There are a few reasons why life insurance is a hard topic to bully yourself into considering. First, thinking about future money is difficult. Insurance-related vocabulary words tend to nudge the majority of us into a deep sleep. Also, it’s hard to conceptualize the inevitable sequence of financial events that will occur after your demise — not just the funeral expenses, but also the unpaid student loan debt, the effect of your lost wages and, of course, the other inevitability: taxes.
A way to force yourself through this thought experiment without your eyes glazing over is to consider the ultimate goal of life insurance: To provide income to your dependents in your absence.

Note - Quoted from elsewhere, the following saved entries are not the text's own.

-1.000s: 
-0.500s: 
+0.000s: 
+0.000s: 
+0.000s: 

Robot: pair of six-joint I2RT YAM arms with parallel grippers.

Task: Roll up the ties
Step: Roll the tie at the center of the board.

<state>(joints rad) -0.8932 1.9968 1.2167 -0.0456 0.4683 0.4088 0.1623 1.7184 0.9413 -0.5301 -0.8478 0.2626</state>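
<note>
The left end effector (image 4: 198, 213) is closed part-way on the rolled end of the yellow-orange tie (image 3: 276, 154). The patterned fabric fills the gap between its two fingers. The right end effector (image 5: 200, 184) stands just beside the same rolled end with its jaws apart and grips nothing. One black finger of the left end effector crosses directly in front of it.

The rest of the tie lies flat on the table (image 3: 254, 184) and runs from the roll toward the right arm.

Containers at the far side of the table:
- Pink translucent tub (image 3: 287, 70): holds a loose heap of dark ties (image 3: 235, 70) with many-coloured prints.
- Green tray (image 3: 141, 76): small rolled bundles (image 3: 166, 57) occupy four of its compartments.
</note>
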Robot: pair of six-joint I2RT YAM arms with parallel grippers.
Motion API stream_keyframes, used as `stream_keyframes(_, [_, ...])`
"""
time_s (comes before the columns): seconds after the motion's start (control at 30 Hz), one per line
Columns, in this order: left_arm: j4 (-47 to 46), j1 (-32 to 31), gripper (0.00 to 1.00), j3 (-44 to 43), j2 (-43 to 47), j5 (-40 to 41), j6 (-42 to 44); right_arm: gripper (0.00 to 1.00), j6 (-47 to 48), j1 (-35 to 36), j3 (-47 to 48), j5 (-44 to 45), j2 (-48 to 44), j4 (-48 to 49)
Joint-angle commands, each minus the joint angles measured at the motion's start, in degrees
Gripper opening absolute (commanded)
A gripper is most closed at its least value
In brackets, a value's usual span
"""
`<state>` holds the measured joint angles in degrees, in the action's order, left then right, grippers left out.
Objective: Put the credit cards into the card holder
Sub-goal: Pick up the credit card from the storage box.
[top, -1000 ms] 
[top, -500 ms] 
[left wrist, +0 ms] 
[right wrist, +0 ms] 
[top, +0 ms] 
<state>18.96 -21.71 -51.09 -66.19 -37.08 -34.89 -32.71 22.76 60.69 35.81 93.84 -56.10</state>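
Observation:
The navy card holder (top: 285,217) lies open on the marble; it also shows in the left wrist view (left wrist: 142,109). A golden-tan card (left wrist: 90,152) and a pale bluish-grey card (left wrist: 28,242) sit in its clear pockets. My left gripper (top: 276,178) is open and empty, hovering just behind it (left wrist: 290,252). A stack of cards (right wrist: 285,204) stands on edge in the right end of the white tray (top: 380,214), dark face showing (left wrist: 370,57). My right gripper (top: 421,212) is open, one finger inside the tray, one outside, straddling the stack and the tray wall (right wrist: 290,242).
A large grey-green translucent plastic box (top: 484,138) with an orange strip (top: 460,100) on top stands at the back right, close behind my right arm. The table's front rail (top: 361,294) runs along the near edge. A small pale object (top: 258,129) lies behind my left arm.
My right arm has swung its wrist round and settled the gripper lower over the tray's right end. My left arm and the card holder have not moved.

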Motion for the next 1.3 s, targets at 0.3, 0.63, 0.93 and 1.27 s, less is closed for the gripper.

This single goal helps to define who needs life insurance and at what stage of life
, as well as how much is needed.
Assess your life insurance needs by walking through these easy life stages.
Taking on debt
The first form of debt that you will likely accumulate in life is student loan debt. If you are coming out of a degree program with a considerable amount of debt, you need to know that this debt will not just disappear. If you would like to avoid transferring your student loan burden to your family upon your untimely demise, consider a life insurance policy that covers the amount of your loans.
If you are graduating from the single life and combining your financial affairs with another human, you need to consider how your death will affect your spouse. Will your spouse be dependent on your income in order to make ends meet? If so, you may want to consider life insurance to help your spouse manage expenses for the initial few years after your death or to potentially help your spouse go to back to school.
Buying a house
Consider a life insurance policy to cover your fixed-rate mortgage in order to help your family stay in your house in the event of your death
. This type of security can give them time to grieve
and plan for the future.
Adding to the family means adding to the pool of people who will be financially affected by your death
. Consider a life insurance policy that would help your family manage until your children turn 18, and even help them pay for college. If there are people in your household who may not become independent at age 18, perhaps for reasons of mental or physical impairment, take this into account as well. Also weigh the possibility of aging parents needing to join the household.
Planning for retirement
If your kids are out of the house and your debt is paid off, do you still need a life insurance policy? Consider how many years you have until retirement, when a spouse would begin receiving support from social security. Also consider retirement goals and whether your spouse would be able to manage 20 to 30 years into retirement on your present savings.
If you’ve now identified yourself as someone in need of life insurance, what kind should you get?
According to the Insurance Information Institute
, it’s important to know that there are two types and they differ significantly.
Term life insurance
is valuable if you have identified a specific period of time when you will need coverage, after which point you may not. Premiums tend to be lower.
Permanent life insurance
comes in four different varieties. Premiums tend to be higher but they can be beneficial because they can be used as a savings account and can be fixed (so they will not increase if you fall ill).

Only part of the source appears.